In my limited experience, you don't invest your time or your money into a
startup. You invest yourself. You sacrifice your health, your relationships,
and your political capital to make it work. And you don't do that because you
have to or you want to. You do that because you only have one goal, and that's
getting your company off the ground.

There's nothing that I've ever invested myself in so fully as my company,
aside perhaps from my marriage.

------
debsdell
First, know when "your spare time" is. After "completing" something (or just
calling it quits for the day), go for it. Doesn't matter what gets "built".
Just knowing you've done something enjoyable for yourself, whether it's
tangible or not, is an accomplishment in itself. Second, if serious about
building something others can benefit from, create that list...a plan in
action...whatever you want to call it. Then you can measure your progress
until it's DONE. Good luck.

------
antirez
I think the golden rule here is: build something that is going to be useful
for yourself too, for the next years.
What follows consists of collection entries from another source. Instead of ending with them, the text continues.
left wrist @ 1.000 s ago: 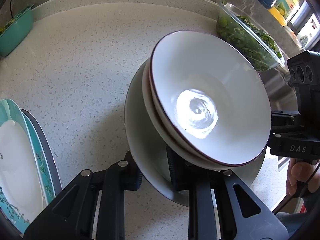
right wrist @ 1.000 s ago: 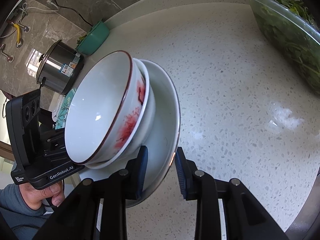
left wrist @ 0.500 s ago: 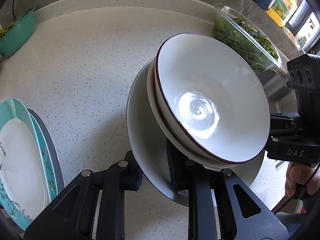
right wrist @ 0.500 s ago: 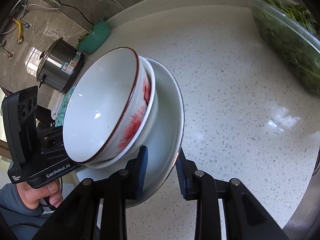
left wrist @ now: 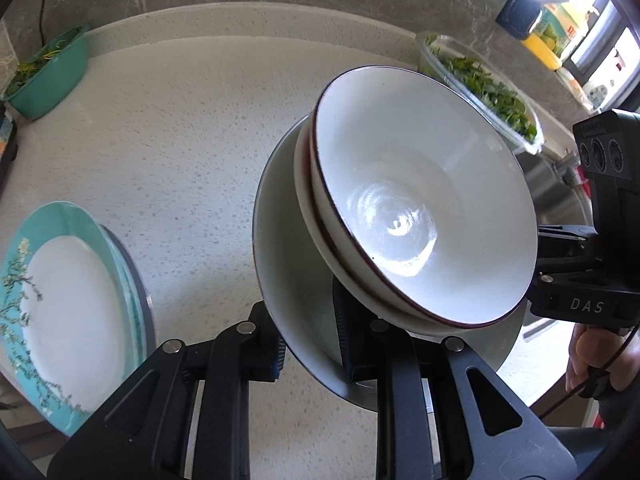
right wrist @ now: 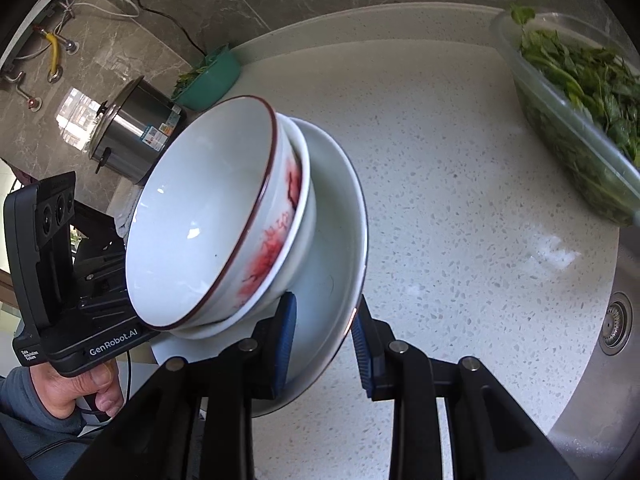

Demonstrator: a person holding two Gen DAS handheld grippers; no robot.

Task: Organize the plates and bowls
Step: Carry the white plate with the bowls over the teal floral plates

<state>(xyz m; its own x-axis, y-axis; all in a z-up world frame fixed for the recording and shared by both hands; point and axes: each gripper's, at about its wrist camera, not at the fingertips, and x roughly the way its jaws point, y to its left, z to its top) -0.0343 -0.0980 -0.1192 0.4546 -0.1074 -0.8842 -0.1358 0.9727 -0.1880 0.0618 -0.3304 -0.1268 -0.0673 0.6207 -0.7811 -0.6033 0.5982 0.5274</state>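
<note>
Lifted higher off the speckled countertop (left wrist: 180, 128), a white plate (left wrist: 288, 264) bearing two nested bowls (left wrist: 420, 216) stays clamped at opposite rims by the left gripper (left wrist: 310, 332) and right gripper (right wrist: 324, 344).

**A home kitchen**

A pale speckled stone desk (right wrist: 460, 168) meets a grey marble-look wall. At the desk's right edge sits a steel sink with a drain (right wrist: 614, 326). Near the back stand a steel cooking pot (right wrist: 136, 136), a teal basin of greens (right wrist: 210, 78) and a clear tub of leafy greens (right wrist: 580, 112). Wall sockets and pipe fittings (right wrist: 52, 56) show on the left.
</note>
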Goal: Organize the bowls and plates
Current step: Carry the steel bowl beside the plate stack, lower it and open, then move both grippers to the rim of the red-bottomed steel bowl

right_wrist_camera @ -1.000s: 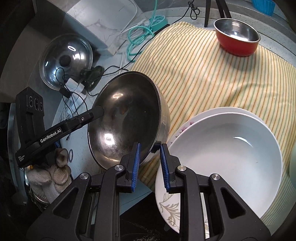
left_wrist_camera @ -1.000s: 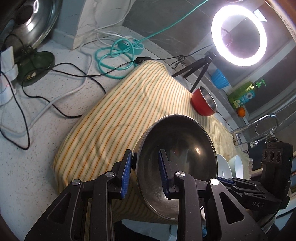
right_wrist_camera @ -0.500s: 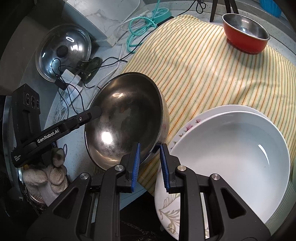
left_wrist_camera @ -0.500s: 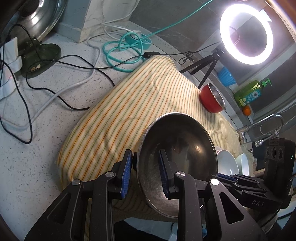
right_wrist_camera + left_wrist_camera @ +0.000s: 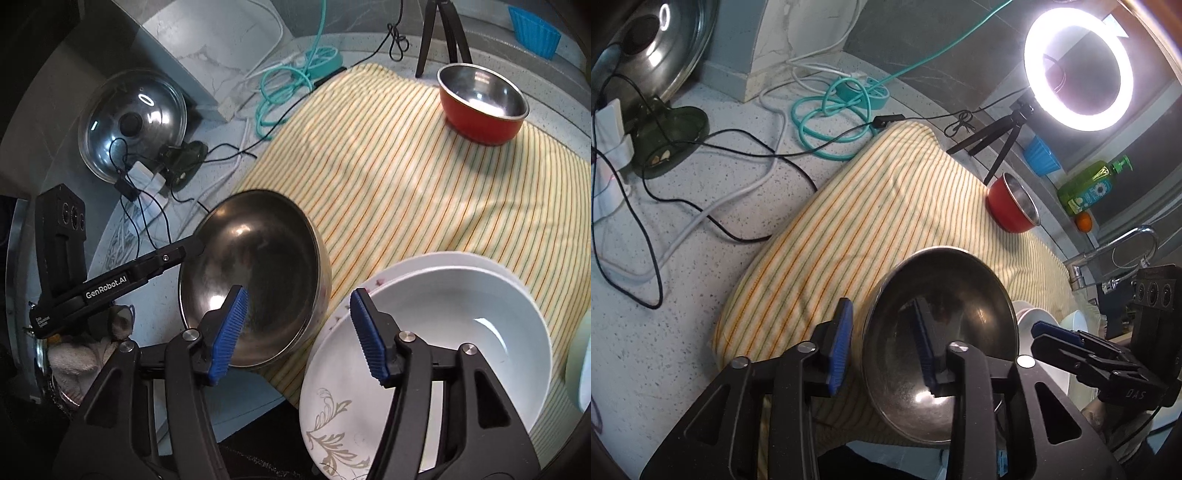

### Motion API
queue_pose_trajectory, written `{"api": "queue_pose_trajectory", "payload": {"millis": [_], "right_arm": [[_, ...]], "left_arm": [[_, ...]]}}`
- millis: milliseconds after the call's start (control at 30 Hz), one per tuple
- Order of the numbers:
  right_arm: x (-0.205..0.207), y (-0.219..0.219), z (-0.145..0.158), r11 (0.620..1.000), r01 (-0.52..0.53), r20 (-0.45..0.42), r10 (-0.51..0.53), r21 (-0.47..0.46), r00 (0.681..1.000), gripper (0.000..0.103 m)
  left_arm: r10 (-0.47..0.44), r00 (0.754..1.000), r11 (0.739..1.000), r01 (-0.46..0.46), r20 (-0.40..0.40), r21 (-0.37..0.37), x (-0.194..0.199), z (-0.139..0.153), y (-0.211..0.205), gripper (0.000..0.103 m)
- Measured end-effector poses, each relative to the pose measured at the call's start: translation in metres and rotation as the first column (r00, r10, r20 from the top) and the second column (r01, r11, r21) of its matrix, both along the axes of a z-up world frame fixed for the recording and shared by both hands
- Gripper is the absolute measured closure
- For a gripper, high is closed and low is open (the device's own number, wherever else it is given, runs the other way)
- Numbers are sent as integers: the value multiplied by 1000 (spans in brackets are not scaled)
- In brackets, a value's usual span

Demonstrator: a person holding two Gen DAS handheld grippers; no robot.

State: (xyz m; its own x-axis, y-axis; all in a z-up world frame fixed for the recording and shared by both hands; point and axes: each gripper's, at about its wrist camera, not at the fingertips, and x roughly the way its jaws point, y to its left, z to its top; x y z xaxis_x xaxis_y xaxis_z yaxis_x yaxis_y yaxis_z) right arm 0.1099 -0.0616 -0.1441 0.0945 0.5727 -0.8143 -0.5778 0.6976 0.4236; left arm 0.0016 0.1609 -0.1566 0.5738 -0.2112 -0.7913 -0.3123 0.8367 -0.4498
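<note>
**A:** Where is the steel bowl?

**B:** The large steel mixing bowl sits tilted on the near-left edge of a yellow striped cloth, its rim leaning toward the speckled counter. Just to its right are a white bowl nested on a floral-patterned plate, which overhangs the cloth's near edge.

**A:** And the grippers?

**B:** The left gripper reaches forward low over the cloth, its blue pads spread to either side of the bowl's left rim; one pad is outside the wall, one inside, with a gap visible at the outer pad. The right gripper is angled down from the near side, jaws wide apart, one pad over the steel bowl's inner wall and the other over the white bowl's rim, gripping neither.

**A:** Anything farther back?

**B:** A red bowl with a steel interior stands upright at the cloth's far end, well apart from the others.
</note>
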Motion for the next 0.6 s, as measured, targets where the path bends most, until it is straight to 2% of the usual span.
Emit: {"api": "queue_pose_trajectory", "payload": {"millis": [33,100,133,167,200,300,600], "right_arm": [[1,-2,3,1000,7,8,-7,3,1000,39],[3,-7,10,1000,26,31,-26,12,999,28],[5,-11,14,999,39,44,-39,19,998,26],[7,-15,18,999,48,52,-49,24,997,24],[9,-18,21,998,58,58,-60,28,997,21],[17,-32,32,995,94,78,-96,39,992,15],[50,-77,60,977,205,126,-211,60,969,14]], "left_arm": [[0,1000,1000,0,6,8,1,3,0,62],[-3,1000,1000,3,18,26,5,10,0,58],[-6,1000,999,5,22,35,8,14,-1,52],[-8,1000,999,7,23,42,10,17,-1,40],[-10,1000,999,8,26,47,13,20,-2,36],[-38,998,997,35,43,75,23,30,-8,36],[-142,987,984,133,76,117,64,53,-32,36]]}}
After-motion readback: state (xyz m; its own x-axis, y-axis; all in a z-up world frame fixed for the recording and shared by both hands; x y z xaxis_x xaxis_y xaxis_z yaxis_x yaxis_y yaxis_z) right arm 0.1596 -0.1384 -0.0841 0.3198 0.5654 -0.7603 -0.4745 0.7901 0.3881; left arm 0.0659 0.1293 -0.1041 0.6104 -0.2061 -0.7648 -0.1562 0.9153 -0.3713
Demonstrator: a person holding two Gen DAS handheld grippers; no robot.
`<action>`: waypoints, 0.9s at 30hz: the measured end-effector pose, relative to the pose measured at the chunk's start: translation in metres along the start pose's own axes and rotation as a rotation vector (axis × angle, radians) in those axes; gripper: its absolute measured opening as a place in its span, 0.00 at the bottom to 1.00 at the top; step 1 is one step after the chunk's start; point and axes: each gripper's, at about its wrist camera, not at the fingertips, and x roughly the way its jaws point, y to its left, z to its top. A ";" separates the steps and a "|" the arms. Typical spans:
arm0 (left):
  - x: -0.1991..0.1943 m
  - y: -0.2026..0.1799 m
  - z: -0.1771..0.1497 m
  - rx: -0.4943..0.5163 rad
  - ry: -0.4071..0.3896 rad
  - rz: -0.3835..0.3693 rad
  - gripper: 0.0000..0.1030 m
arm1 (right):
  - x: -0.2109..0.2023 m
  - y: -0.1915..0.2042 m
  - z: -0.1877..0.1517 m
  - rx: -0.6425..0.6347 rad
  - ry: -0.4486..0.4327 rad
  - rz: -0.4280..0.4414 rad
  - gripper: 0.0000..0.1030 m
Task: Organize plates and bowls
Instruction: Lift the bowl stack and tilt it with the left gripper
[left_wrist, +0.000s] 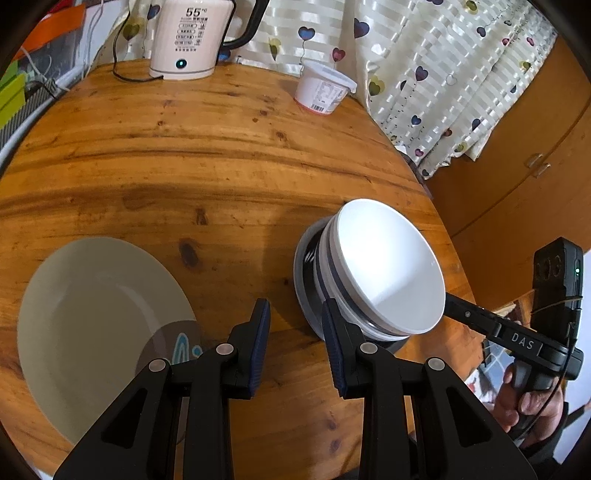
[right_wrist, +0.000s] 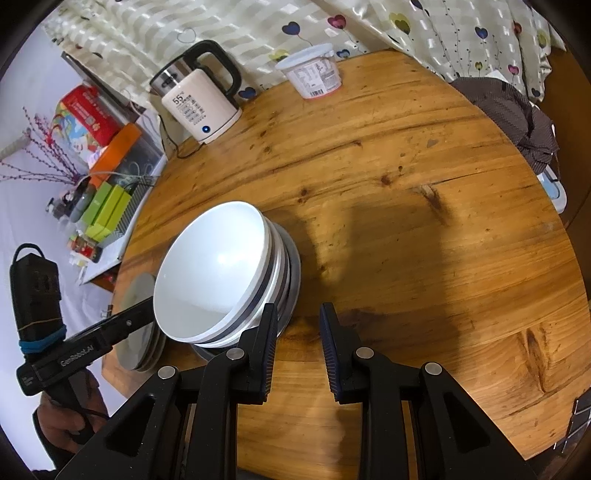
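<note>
Bowls stacked, plate still apart: we hover both tongs over the table (left_wrist: 221, 155).

The round wooden table carries everything; we judge the stacking is partly done, since the beige plate (left_wrist: 96, 314) lies alone near the front edge, well apart from the stack. That plate is shallow, with a grey and blue print at its near rim. The bowls (right_wrist: 218, 269) sit nested on a grey dish, the top one plain white and glossy, dark bands showing on the ones beneath. Our left tongs (left_wrist: 295, 332) hang between plate and bowls, jaws apart with nothing between them. Our right tongs (right_wrist: 298, 332) stand just beside the stack, jaws likewise apart and empty. A kettle (left_wrist: 188, 40) and a tub (left_wrist: 323, 88) stand at the far edge.
</note>
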 end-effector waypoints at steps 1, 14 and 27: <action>0.002 0.002 0.000 -0.007 0.006 -0.011 0.29 | 0.001 0.000 0.000 0.001 0.001 0.003 0.23; 0.016 0.008 0.002 -0.019 0.041 -0.070 0.29 | 0.012 -0.004 0.003 0.008 0.021 0.038 0.17; 0.023 0.018 0.005 -0.034 0.060 -0.098 0.29 | 0.020 -0.011 0.006 0.037 0.033 0.099 0.14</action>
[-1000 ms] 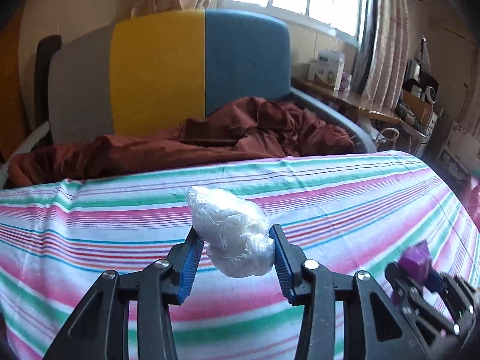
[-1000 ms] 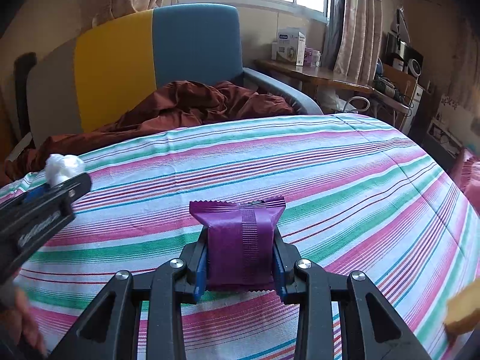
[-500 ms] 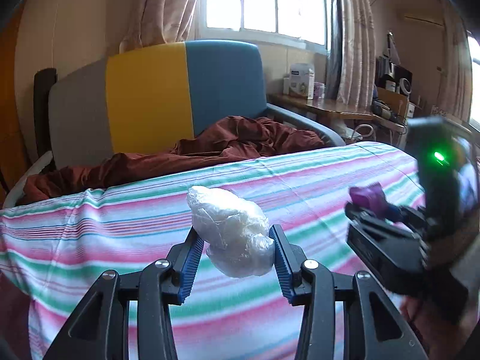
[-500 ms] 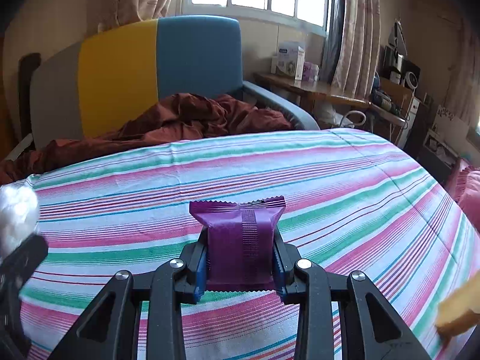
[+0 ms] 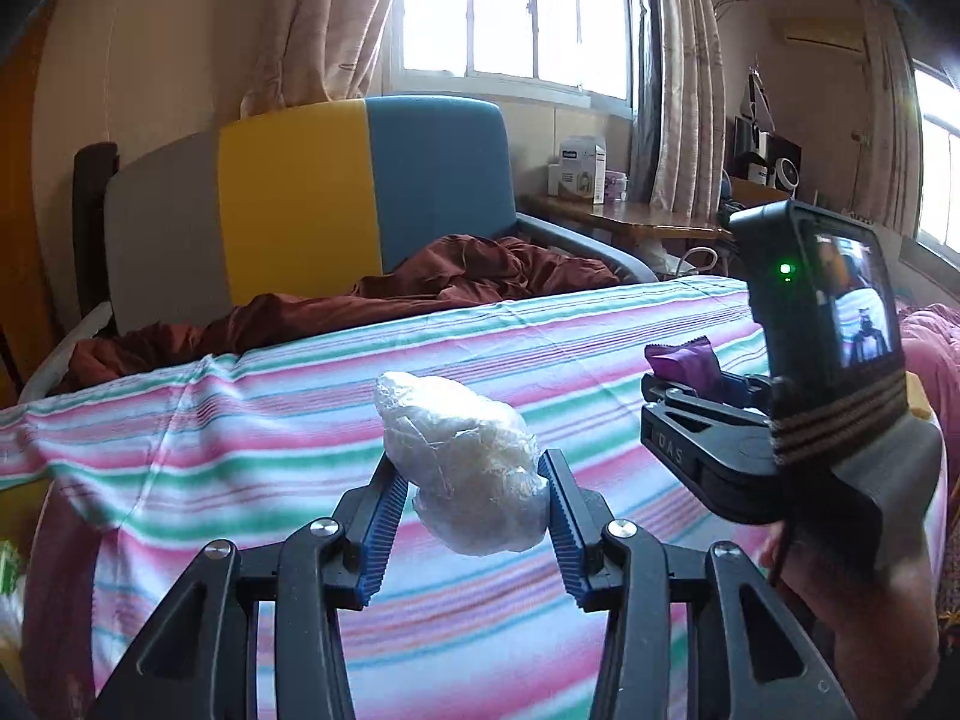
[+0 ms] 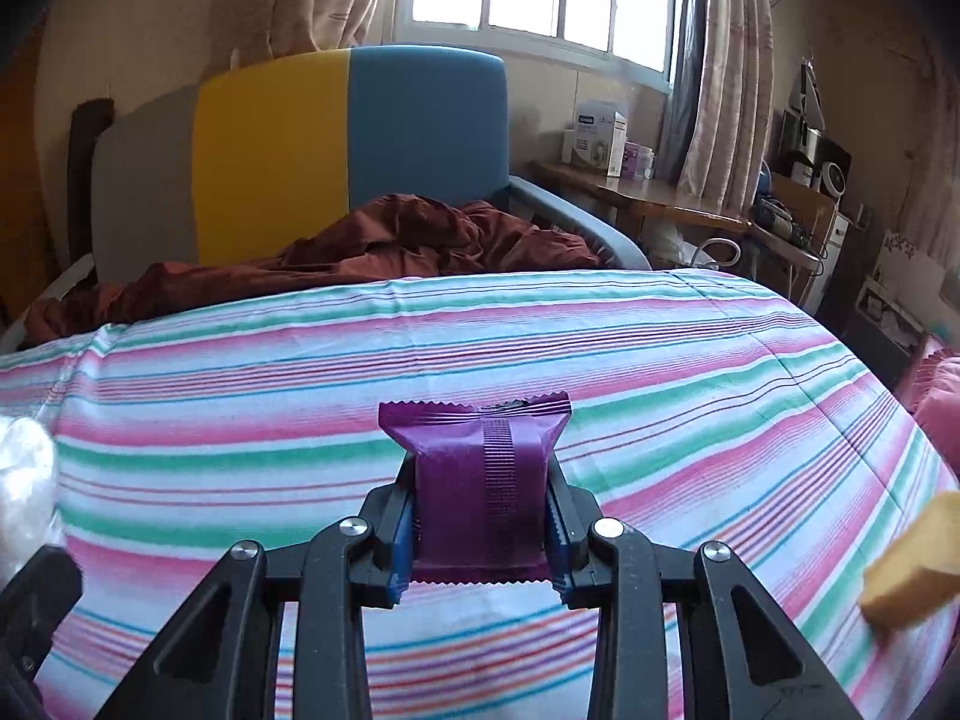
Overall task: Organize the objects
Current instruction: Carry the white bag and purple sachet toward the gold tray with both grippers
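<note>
Ahead of both grippers the striped bed [image 6: 600, 348] lies open; a yellow sponge [image 6: 912, 564] sits right of the right gripper [image 6: 480, 516].

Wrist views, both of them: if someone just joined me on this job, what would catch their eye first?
Probably the two loads held up over the striped sheet: the left claw is clamped on a white plastic-wrapped bundle, and the right claw is shut on a purple snack packet. Behind the bed, the grey, yellow and blue chair stands out, with a rust-brown cloth heaped in front of it.
</note>
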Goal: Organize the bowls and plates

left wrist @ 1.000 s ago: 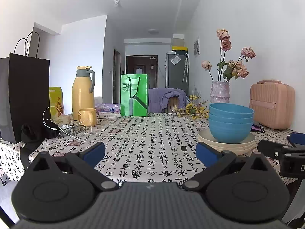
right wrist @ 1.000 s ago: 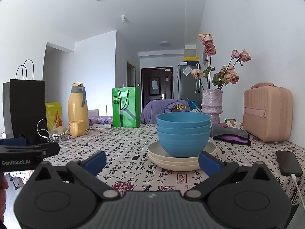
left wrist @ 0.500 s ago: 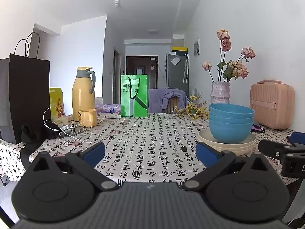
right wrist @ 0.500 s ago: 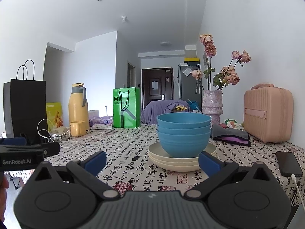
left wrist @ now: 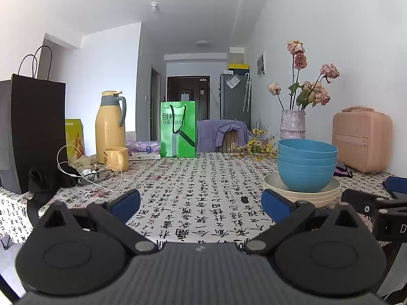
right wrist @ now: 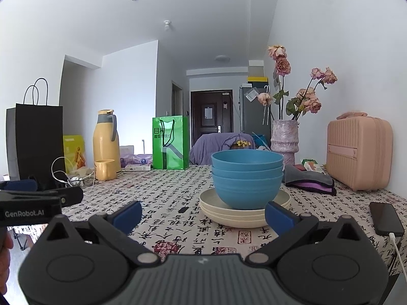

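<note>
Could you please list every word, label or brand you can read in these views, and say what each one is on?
"GenRobot.AI": side of the left gripper, seen in the right wrist view.
"D": cut-off letter on the right gripper, left wrist view.
Green bag: large character "目" readable; the rest blurred.
Tablecloth: calligraphy print, too distorted to read.

Three blue bowls [right wrist: 247, 183] sit nested upright, one inside the next, right in the middle of a stack of cream plates [right wrist: 241, 214]. The plates lie flat on the patterned bench [right wrist: 178, 193], and the whole pile stands level and untouched.
</note>
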Tool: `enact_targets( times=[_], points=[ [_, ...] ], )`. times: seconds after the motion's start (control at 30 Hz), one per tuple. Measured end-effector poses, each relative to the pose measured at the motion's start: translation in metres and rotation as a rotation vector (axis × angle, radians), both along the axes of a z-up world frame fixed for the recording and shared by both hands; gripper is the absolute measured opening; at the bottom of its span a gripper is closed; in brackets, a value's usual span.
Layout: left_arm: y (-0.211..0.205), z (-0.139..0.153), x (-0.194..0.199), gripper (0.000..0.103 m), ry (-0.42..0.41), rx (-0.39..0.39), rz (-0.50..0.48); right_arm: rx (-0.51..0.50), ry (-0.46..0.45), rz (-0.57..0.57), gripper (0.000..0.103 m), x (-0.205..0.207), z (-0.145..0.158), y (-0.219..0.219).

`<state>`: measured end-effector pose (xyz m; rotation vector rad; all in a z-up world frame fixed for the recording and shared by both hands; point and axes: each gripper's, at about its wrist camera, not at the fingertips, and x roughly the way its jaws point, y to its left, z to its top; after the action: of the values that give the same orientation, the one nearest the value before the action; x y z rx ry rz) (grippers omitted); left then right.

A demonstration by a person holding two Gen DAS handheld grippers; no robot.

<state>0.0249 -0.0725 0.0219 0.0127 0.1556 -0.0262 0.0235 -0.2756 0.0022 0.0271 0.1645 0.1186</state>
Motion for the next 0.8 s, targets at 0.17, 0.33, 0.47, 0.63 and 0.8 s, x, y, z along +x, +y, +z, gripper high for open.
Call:
enact_targets(
  times=[0.17, 0.33, 0.47, 0.63, 0.8],
  points=[
    [0.0002, 0.0, -0.0003, 0.103, 0.001, -0.002, 0.001, -0.005, -0.002, 0.005, 0.103, -0.0004, 0.0002, -0.0001],
    [0.0002, 0.0003, 0.0001, 0.103, 0.001, -0.002, 0.001, -0.008, -0.003, 0.006, 0.103, -0.0003, 0.0003, 0.0],
    [0.0002, 0.0003, -0.0003, 0.103, 0.0, -0.001, 0.002, -0.01, -0.009, 0.011, 0.103, -0.0011, 0.0006, 0.0009],
    [0.0002, 0.0008, -0.0007, 0.103, -0.002, 0.001, 0.003, -0.004, -0.011, 0.009, 0.103, -0.0017, 0.0003, 0.0],
    [0.001, 0.001, -0.0005, 0.103, -0.005, -0.002, 0.002, -0.003, -0.005, 0.013, 0.103, -0.0007, 0.0, -0.0006]
  ],
)
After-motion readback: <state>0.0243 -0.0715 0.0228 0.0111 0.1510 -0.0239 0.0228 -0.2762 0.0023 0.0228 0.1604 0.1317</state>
If you are not an user of your own
programs it's hard to get motivated. For example this is how I abandoned the
development of hping. Because I stopped doing security for work I started
using hping rarely, and I was no longer motivated to continue the development.

------
nitrogen
The "something real" that was created in the article is a mind mapping web
app. Clearly there is a need for a really good mind mapping and idea tracking
software, since so many people are taking a stab at the problem (myself
included).

------
ptn
Personally, what I lack the most is that "small amount of external pressure",
but I've been trying to fix that, trying to get out of my vacuum and start
collaborating with people.

------
ahoyhere
Nice post. Great reminder for those of us who tend to put big, imaginary
barriers between ourselves and finishing anything!

------
c00p3r
It seems like so-called project management is mostly ideas adapted from the
the great eastern traditions - yoga, buddhism, zen and eastern way to live in
general. You can get almost any old book and you will find something called
'the way' - 'do'. Aikido is a good example, Bushido, and related teachings.

btw, I admire those genius who drawing users-guides and promote projects in
anime style. =)